DELRAY BEACH, Fla. — Mitt Romney's first debate bounce has evaporated and President Obama once again has taken a slim lead in The Washington Times/Zogby Poll released Sunday night — though the survey showed Mr. Romney's backers are far more energized about him than the president's backers are about their candidate.
Mr. Obama leads 49.7 percent to 47.3 percent over Mr. Romney, the Republican nominee, with 3 percent undecided.
Just as striking, however, is that Mr. Obama's air of inevitability is slipping, with 49 percent saying they expect him to win re-election — the first time that number has dropped below 50 since August. Another 38 percent say Mr. Romney will win. That 11-point gap is down from 22 points two weeks ago and down from 27 points in late September.
Mr. Romney's backers are far more enthusiastic: 71 percent say they are backing him because he is the best candidate in the race. Among the president's supporters, 56 percent say he has earned re-election. The rest say they are backing Mr. Obama because he is a Democrat or because he is the "lesser of two evils."
"This is a mixed bag," said John Zogby, the pollster who conducted the survey. "The president has joined the American public in terms of anxiety and uncertainty over the next 21/2 weeks.
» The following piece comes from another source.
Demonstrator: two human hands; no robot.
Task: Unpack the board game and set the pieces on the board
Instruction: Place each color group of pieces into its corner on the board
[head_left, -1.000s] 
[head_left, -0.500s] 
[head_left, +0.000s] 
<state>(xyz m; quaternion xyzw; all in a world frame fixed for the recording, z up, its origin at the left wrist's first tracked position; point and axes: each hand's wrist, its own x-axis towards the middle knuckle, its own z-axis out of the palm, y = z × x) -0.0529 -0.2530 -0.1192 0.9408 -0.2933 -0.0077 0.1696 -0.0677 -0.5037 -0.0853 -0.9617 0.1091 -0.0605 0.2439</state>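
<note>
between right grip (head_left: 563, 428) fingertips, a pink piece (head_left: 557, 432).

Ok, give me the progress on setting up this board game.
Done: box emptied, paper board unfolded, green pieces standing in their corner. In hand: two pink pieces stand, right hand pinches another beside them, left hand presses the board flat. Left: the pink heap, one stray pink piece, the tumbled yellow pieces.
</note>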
No one knows, including him, whether he's going to keep this job or not."
Adding Libertarian Party nominee Gary Johnson and other third-party candidates into the mix doesn't change the race much. Mr. Johnson collects 3 percent of the vote, and others get less — and Mr. Obama still leads Mr. Romney by 2 percentage points.
Mr. Obama was seen as the winner of last week's second presidential debate, 42 percent to 28 percent, over Mr. Romney, according to the 80 percent of likely voters who watched at least part of it. But the debate didn't move the needle much — about 6 percent said it swayed them toward Mr. Obama, and 7 percent said they moved toward Mr. Romney.
The third and final debate will be held Monday at Lynn University in Boca Raton, Fla., and will focus on foreign policy.
Mr. Romney and Mr. Obama took the weekend off from the campaign trail to practice. The president headed to Camp David, and Mr. Romney staked out space in Delray Beach, just north of Boca Raton, where he found time to officiate the coin toss for a beachfront football game between some of his staffers and a few reporters covering the campaign.
Walking back from the game, Mr. Romney declined to answer a reporter's question about whether he would be willing to hold one-on-one talks with Iran's leaders — something a New York Times report this weekend suggested Mr. Obama is ready to do. The White House issued a statement denying the report.
"I thought you were talking about one-on-one talks with the president. I was about to answer," the candidate said.
A terrorist attack on the U.S. Consulate in Benghazi, Libya, last month is sure to come up in Monday's debate.
In last week's debate, Mr. Romney accused Mr. Obama of not spotting the terrorist roots of the assault quickly enough — but voters, by a 44 percent to 40 percent margin, sided with Mr. Obama, who said he mentioned terrorism in his first speech after the Sept. 11 attack.
Still, 29 percent of voters blame the White House for mishandling the situation. Another 16 percent blame the State Department, 5 percent blame the Pentagon and 3 percent blame Congress. A full 30 percent said nobody was to blame and that the attacks weren't mishandled, while the rest weren't sure where to place blame.
Voters were split on two other major issues from last week's debate.
They were inclined to side with Mr. Romney, who charged that Mr. Obama has overseen a drop in oil and gas production on federal lands, by a 29 percent to 21 percent margin, though another 31 percent said both are partially correct.
On the key issue of Mr. Romney's tax plan, however, voters sided with the president, who said the Republican's math doesn't add up, by a 49 percent to 41 percent margin.
In the previous poll by The Times/Zogby taken two weeks ago, voters were evenly split on that question, 44 percent to 44 percent.
Mr. Romney has proposed reducing all tax rates by 20 percent, including those at the highest income-tax brackets, but said he would eliminate some tax loopholes and deductions to recover the money. Under his plan, he said, the top 5 percent of taxpayers would continue to pay 60 percent of all income taxes.
Mr. Obama has taken to calling the plan a "sketchy deal," and campaigning on Saturday in St. Augustine, Fla., Vice President Joseph R. Biden said there aren't enough ways for Mr. Romney to make his plan work.
"There aren't enough loopholes," Mr. Biden said, adding that Mr. Romney and his running mate, Rep. Paul Ryan, have refused to give any details about their plan.
Republicans say the only way to close the deficit is to cut spending and expand the economy to produce more revenue — not to raise taxes.
"President Obama has only said that he wants to tax his way out of it," Romney campaign adviser Kevin Madden said Sunday on CBS' "Face the Nation."
The Times/Zogby Poll of 800 likely voters was taken Oct. 18-20 and was based on live telephone interviews. It includes leaners — those who said they weren't sure about their choice but were leaning toward one candidate or the other. The survey has a margin of error of 3.5 percentage points.